Task goal | The required lines are those that contain "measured"; pull them out of the data and copy them.
━━━━━ Dataset content
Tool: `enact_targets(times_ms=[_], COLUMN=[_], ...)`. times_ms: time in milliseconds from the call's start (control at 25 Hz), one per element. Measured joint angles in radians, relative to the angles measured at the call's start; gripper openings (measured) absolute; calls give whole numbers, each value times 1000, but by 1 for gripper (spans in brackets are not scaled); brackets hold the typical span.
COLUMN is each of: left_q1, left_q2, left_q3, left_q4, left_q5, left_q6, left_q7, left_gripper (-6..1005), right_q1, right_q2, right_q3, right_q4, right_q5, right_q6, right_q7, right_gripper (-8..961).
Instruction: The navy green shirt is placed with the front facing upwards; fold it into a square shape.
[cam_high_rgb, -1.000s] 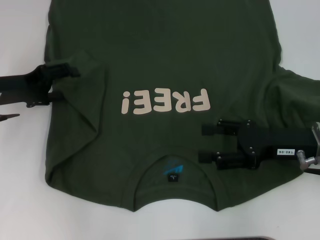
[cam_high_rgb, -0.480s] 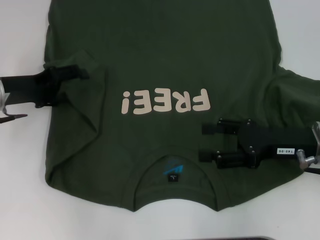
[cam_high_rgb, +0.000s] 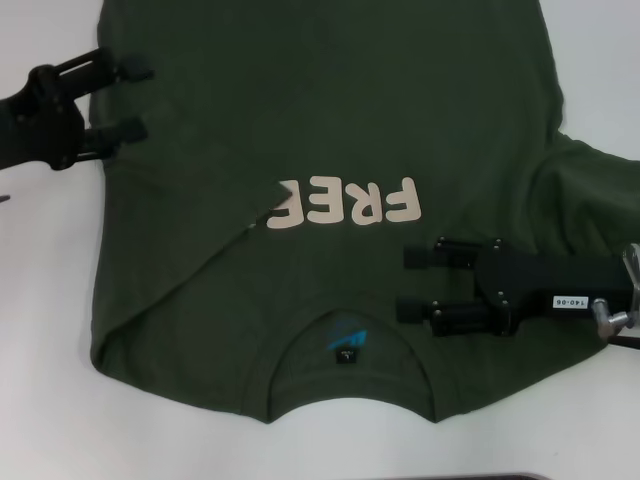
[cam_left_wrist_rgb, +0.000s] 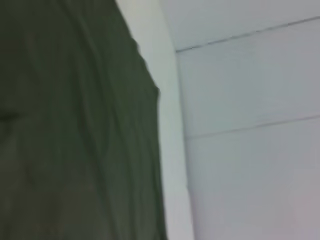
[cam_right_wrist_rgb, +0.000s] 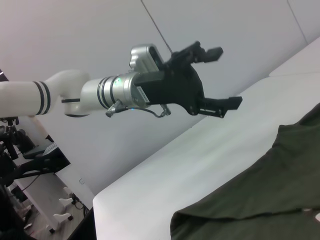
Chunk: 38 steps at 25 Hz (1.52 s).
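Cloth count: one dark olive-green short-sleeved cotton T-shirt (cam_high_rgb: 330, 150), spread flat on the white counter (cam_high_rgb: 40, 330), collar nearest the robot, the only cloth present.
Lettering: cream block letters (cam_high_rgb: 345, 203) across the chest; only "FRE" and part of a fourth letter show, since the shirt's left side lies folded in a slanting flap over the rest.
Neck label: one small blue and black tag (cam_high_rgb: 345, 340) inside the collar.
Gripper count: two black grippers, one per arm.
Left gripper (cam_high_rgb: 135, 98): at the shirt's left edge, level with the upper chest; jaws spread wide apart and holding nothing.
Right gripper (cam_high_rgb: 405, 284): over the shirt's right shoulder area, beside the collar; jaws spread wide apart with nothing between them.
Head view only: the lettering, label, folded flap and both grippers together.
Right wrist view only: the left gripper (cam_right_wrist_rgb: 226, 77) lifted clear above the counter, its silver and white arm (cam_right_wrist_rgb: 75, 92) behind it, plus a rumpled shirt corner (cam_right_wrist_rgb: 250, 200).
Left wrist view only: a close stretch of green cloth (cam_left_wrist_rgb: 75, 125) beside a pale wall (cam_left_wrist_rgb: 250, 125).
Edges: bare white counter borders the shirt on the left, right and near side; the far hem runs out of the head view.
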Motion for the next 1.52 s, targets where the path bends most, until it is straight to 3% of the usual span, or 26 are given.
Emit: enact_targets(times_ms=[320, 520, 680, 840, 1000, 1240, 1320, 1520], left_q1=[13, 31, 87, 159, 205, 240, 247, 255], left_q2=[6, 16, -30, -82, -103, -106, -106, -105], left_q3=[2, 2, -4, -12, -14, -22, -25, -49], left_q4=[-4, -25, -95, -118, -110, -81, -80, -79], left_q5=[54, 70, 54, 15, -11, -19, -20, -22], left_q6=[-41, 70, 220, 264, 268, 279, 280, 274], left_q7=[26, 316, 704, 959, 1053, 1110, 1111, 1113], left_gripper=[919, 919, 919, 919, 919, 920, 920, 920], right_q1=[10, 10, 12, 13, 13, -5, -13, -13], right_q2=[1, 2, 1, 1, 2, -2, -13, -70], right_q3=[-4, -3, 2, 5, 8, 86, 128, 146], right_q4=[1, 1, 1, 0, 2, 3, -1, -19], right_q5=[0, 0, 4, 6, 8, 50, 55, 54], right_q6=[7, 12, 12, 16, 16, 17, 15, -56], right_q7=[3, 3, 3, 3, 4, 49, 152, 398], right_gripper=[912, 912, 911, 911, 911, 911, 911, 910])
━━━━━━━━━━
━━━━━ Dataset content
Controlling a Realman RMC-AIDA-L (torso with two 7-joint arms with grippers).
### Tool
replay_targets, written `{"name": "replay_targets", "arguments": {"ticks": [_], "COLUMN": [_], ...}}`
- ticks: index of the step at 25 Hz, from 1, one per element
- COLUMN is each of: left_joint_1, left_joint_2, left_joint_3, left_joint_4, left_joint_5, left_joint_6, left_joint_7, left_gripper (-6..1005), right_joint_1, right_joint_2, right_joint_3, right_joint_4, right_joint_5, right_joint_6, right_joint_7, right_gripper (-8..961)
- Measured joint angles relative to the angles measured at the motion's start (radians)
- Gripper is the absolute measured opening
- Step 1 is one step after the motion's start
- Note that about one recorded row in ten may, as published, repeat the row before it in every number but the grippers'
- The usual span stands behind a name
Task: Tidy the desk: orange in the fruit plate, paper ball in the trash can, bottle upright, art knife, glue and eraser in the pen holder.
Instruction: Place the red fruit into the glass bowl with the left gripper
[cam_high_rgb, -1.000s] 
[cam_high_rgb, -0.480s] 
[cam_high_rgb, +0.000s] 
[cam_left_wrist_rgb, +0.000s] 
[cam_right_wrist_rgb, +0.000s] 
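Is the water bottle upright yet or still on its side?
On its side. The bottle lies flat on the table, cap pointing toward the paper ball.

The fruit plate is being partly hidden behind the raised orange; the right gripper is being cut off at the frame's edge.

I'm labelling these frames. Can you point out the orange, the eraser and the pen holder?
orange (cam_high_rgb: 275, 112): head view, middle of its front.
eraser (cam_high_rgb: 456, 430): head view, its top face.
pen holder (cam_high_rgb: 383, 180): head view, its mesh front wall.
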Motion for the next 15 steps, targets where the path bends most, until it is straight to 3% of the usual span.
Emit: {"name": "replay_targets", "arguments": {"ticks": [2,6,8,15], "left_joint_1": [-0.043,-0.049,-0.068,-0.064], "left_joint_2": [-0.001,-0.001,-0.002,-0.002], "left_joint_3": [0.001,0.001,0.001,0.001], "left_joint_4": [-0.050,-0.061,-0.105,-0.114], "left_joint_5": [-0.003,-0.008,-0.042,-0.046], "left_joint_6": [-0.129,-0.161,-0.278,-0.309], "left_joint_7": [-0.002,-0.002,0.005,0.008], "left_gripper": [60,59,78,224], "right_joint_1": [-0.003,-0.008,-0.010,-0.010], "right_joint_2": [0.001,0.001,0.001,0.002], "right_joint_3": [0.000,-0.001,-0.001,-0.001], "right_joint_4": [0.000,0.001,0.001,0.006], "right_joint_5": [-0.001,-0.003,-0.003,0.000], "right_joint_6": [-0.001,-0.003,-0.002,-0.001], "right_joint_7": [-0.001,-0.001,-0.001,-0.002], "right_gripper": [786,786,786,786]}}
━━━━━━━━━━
Reply |
Tool: `enact_targets(times_ms=[_], COLUMN=[_], ...)`. times_ms: time in milliseconds from the call's start (control at 25 Hz), one per element. Measured joint angles in radians, relative to the angles measured at the call's start; gripper openings (measured) absolute; calls give whole numbers, each value times 1000, but by 1 for gripper (spans in brackets are not scaled); brackets hold the typical span.
- Measured joint angles relative to the angles measured at the motion's start (radians)
- Gripper is the absolute measured opening

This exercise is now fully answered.